TOWARD A LATE ORDOVICIAN (CINCINNATIAN) SEA-LEVEL CURVE

Sequence stratigraphy provides a range of geological approaches to identifying changes in relative sea level. One powerful approach is to use detailed facies analyses to establish lateral and vertical environmental changes. These regional studies can be linked with biostratigraphic and other chronostratigraphic data to identify potential eustatic changes. We have used this methodology in studying Upper Ordovician (Cincinnatian, late Caradocian-Ashgillian) carbonate units along the eastern (Appalachian Basin), southern (Oklahoma-Texas-New Mexico), and western (Great Basin) margins of Laurentia. These widely separated areas reveal a similar pattern of relative sea-level change. Cincinnatian strata consist of seven complete stratigraphic sequences although some sequences are missing in some areas. For example, the lowest sequence is either missing or contained within the underlying Eureka Quartzite in the Great Basin, and uppermost sequence (approximately equivalent to the Hirnantian glacial interval) is absent, or highly condensed in most areas or Laurentia. The lowstand to early transgressive deposits of an eighth sequence that continues into the lowest Silurian (Llandoverian) occur in the uppermost N. persculptus biozone.
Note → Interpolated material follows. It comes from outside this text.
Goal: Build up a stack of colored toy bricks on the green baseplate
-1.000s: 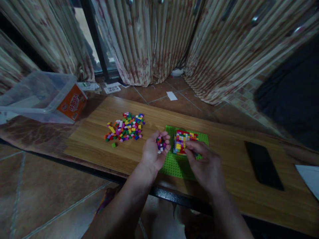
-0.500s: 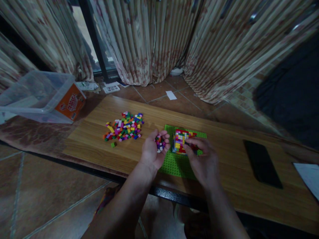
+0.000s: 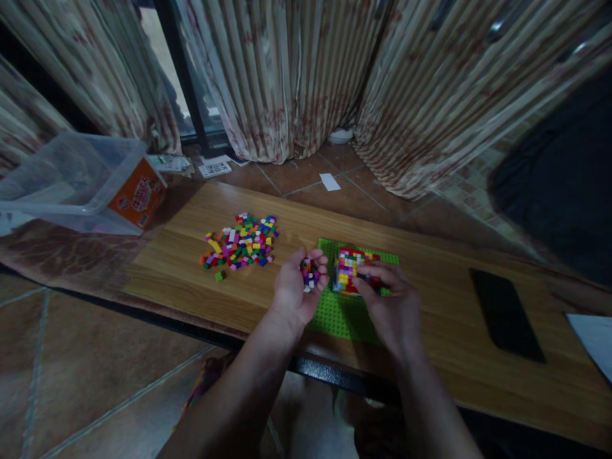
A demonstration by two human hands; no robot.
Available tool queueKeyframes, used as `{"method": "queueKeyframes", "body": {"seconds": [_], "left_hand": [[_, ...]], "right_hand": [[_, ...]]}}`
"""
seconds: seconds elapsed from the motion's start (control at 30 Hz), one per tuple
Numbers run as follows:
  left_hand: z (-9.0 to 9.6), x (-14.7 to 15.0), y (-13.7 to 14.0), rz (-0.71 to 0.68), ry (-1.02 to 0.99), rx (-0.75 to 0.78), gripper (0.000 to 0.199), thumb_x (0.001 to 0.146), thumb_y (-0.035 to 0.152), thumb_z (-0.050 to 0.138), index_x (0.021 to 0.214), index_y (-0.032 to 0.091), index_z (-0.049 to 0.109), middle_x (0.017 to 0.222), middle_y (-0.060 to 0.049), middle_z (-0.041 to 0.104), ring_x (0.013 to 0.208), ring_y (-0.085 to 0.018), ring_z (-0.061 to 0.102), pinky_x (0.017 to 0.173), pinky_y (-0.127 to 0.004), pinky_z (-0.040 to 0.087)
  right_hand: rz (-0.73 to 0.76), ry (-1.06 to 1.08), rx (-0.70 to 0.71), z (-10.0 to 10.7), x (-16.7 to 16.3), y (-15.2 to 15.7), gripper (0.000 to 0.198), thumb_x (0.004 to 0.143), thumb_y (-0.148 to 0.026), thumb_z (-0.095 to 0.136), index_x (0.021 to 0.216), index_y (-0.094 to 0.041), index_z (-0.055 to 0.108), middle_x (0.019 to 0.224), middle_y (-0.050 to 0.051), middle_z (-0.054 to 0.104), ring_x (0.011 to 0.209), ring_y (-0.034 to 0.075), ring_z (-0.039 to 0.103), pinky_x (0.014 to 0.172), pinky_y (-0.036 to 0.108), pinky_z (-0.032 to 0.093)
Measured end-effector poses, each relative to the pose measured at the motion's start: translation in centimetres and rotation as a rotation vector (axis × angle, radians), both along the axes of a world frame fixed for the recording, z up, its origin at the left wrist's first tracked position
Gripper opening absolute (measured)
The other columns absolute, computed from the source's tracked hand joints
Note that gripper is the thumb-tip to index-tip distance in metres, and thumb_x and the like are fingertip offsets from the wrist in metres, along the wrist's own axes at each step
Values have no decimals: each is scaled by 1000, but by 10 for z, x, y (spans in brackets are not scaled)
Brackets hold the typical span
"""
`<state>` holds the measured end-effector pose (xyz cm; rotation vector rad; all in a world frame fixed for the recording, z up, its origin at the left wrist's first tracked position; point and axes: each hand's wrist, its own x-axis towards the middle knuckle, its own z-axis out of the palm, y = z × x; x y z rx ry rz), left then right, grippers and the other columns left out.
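Note:
My left hand (image 3: 297,288) is cupped palm up at the left edge of a green baseplate (image 3: 335,312) and holds a handful of small coloured bricks (image 3: 309,273). My right hand (image 3: 389,305) rests on the baseplate with its fingertips against the near right side of a multicoloured brick block (image 3: 349,266) built on the plate. Whether a brick sits between those fingertips is hidden. A loose pile of coloured bricks (image 3: 240,242) lies on the wooden tabletop (image 3: 182,268) to the left.
A clear plastic tub with an orange label (image 3: 90,185) lies on its side at far left. A black phone (image 3: 505,315) lies flat to the right, with a white sheet (image 3: 595,338) at the right edge. Striped curtains (image 3: 306,76) hang behind.
My right hand has drawn slightly inward, its fingers curling closer against the brick block. My left hand with its bricks has stayed in place.

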<state>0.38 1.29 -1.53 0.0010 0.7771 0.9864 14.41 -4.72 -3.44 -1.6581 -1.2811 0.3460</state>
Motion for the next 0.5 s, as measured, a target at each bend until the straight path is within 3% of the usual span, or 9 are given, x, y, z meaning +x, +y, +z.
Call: {"method": "queueKeyframes", "body": {"seconds": [0.5], "left_hand": [[0, 4, -2, -21, 21, -9, 28, 92, 22, 43, 75, 11, 62, 62, -4, 60, 48, -7, 52, 46, -16, 42]], "right_hand": [[22, 10, 7, -3, 1, 1, 7, 77, -28, 68, 78, -25, 73, 98, 5, 66, 100, 23, 60, 90, 44, 46]]}}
This pattern is similar to sequence interpretations of equivalent sections around the Cincinnati Arch and in Baltica. We attribute the similarities in sequence patterns to eustatic sea-level changes. Despite the similarity in timing of these sequences, there are some important differences. The deepest water facies occur at different times: in the Edenian (Sequence 1) in the Appalachians, in the Maysvillian (Sequence 3) in west Texas, and at the base of sequence 6 (Richmondian) in the Great Basin. We attribute the difference in timing of the apparent maximum transgression (maximum flooding surface) to continental-scale tectonic effects.